__WHAT YOU ARE ASKED TO DO__
Below is some data; print it all back exactly.
▬▬▬
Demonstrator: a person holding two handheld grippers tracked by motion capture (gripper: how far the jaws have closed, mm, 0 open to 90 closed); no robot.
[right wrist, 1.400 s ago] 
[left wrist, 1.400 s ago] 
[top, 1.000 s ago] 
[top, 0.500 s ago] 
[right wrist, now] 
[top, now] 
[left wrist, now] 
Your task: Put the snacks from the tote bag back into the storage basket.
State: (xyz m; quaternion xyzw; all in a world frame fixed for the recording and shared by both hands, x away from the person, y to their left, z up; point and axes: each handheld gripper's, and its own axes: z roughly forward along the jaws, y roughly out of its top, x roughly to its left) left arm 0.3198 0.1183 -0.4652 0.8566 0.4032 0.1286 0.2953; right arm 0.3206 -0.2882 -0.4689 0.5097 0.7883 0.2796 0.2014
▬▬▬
__RESPONSE__
Demonstrator: a person holding two handheld grippers tracked by motion capture (gripper: how far the jaws have closed, mm, 0 open to 90 closed); no robot.
[right wrist, 1.400 s ago] 
[left wrist, 1.400 s ago] 
[top, 1.000 s ago] 
[top, 0.500 s ago] 
[right wrist, now] 
[top, now] 
[left wrist, now] 
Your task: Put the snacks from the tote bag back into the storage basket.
State: (xyz m; quaternion xyzw; all in a world frame fixed for the recording and shared by both hands, x away from the person, y to their left, z up; point and axes: each handheld gripper's, and its own axes: z roughly forward along the jaws, y roughly out of its top, x roughly to its left) left arm 0.3198 0.1183 -0.4652 0.8566 0.4032 0.1286 0.2953; right arm 0.3206 -0.2882 -0.4689 0.5097 0.7883 0.2796 0.2014

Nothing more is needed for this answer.